Human naming has nothing to do with software naming which seems obvious but apparently not. Python package creators should check the pypi registry for names and generally avoid name collisions where reasonable. Common sense applies for reduced confusion for users globally and also for potential legal issues if any party trademarks their software name. What makes one pyx more real than the other is one was first and took the spot on pypi. Simple as that. https://pypi.org/project/PyX/
Python packaging has a lot of standards, but I would say most of them (especially in the last decade) don't really compete with each other. They lean more towards the "slow accretion of generally considered useful features" style.
This itself is IMO a product of Python having a relatively healthy consensus-driven standardization process for packaging, rather than an authoritative one. If Python had more of an authoritative approach, I don't think the language would have done as well as it has.

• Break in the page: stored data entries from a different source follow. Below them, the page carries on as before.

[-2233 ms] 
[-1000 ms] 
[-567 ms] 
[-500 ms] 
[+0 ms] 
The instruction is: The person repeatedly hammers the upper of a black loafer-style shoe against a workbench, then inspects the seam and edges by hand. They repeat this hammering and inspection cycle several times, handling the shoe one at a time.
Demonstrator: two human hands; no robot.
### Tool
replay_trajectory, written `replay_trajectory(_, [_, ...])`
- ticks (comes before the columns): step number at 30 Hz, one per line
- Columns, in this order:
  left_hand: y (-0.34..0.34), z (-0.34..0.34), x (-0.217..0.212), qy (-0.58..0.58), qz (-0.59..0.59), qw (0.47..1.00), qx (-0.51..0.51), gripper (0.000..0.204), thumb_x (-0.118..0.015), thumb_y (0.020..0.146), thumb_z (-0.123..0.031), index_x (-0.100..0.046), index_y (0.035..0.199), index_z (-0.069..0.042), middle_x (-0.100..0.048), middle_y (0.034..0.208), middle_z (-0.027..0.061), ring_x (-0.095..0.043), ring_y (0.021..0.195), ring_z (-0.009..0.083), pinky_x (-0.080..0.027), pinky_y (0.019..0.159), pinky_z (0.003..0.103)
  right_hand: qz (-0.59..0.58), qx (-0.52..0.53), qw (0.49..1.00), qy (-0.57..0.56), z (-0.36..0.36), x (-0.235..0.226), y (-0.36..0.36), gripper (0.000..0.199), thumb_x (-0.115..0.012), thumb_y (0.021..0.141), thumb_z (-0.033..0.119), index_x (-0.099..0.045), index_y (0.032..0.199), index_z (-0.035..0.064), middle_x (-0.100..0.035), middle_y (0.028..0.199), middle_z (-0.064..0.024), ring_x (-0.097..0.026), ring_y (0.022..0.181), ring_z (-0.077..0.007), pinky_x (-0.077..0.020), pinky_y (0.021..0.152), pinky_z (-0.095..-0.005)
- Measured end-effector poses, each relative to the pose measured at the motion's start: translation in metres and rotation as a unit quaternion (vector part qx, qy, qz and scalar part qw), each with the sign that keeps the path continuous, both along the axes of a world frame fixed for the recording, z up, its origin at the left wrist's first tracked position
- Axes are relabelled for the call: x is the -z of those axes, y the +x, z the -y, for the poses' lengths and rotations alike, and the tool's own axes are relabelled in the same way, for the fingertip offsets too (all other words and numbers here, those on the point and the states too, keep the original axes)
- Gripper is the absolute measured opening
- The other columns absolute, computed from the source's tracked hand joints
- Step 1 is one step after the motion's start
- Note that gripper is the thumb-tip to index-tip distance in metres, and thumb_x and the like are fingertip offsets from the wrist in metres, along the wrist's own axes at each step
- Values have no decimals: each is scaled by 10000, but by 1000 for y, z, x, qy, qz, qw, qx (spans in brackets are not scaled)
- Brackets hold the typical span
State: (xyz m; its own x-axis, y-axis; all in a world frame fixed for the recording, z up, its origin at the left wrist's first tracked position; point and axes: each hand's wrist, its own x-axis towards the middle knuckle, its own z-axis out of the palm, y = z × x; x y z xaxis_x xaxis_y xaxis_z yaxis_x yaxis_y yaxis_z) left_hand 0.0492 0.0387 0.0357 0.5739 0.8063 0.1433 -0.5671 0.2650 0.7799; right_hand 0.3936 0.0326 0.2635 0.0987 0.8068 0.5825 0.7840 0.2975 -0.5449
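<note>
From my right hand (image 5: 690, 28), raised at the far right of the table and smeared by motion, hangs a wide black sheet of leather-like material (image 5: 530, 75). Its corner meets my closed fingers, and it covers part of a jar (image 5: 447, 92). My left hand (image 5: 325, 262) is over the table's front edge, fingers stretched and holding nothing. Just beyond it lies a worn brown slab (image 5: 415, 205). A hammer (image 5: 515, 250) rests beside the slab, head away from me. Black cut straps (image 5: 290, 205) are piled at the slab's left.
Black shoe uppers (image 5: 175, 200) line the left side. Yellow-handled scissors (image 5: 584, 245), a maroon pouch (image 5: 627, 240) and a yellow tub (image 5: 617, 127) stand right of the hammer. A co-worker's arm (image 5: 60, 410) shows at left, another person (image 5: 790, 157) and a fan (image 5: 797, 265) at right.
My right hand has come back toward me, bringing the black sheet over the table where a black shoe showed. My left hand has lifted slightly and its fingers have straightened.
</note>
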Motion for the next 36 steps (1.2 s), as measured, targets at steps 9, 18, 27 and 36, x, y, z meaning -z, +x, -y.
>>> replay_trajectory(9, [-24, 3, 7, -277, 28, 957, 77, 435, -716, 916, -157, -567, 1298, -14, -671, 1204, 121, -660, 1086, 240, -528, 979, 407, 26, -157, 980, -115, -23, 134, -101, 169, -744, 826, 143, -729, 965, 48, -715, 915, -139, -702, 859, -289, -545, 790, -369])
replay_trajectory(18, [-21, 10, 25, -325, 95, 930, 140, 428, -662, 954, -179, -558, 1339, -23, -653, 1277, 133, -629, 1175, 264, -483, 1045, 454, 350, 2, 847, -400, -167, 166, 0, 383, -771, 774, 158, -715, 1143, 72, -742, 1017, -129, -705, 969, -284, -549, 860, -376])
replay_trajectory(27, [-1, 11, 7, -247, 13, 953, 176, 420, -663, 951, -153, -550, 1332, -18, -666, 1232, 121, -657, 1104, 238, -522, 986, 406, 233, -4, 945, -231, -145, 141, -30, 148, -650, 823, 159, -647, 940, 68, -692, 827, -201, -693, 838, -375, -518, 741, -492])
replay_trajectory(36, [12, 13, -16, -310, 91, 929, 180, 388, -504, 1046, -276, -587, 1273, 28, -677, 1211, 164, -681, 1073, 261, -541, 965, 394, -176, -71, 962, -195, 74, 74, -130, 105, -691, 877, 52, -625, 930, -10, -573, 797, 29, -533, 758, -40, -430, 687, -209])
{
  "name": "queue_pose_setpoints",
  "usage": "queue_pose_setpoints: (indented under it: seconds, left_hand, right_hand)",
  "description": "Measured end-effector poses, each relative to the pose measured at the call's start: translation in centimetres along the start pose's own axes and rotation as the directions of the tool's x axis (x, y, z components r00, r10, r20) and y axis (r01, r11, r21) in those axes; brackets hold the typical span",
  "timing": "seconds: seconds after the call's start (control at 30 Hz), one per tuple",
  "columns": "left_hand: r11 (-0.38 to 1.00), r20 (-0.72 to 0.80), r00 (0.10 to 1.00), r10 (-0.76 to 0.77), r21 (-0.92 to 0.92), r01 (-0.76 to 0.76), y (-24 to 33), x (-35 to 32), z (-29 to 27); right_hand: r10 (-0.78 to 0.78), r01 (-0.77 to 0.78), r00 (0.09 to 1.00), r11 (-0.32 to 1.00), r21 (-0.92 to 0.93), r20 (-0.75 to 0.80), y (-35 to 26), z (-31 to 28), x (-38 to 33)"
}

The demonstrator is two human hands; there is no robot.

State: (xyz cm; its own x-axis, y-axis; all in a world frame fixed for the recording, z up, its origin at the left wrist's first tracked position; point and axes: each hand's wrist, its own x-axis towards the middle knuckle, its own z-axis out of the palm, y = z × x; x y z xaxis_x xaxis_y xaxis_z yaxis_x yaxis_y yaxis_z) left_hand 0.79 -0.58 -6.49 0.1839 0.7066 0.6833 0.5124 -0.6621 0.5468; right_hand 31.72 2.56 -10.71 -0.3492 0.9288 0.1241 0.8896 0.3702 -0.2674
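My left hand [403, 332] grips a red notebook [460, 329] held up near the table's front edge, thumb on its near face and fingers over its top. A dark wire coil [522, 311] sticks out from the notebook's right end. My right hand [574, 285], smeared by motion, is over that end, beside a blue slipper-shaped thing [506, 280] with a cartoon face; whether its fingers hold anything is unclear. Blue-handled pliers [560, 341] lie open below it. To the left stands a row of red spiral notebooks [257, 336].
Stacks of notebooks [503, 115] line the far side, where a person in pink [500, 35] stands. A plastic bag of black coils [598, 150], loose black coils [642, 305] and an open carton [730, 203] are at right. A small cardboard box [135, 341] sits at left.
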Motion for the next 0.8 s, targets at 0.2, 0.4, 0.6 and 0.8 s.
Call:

Do you really think Python’s consensus-driven language development is better than authoritarian?
I am honestly tired of the Python packing situation. I breathe a sigh of relief in language like Go and Rust with an “authoritative” built-in solution.
I wouldn’t mind the 30 different packaging solutions as long as there was authoritative “correct” solution. All the others would then be opt-in enhancements as needed.
I guess a good thought experiment would be if we were to design a packaging system (or decide not to) for a new PL like python, what would it look like?
> I breathe a sigh of relief in language like Go and Rust with an “authoritative” built-in solution.
I don't know about Go, but Rust's packaging isn't authoritative in the sense that I meant. There's no packaging BDFL; improvements to Rust packaging happen through a standards process that closely mirrors that of Python's PEPs.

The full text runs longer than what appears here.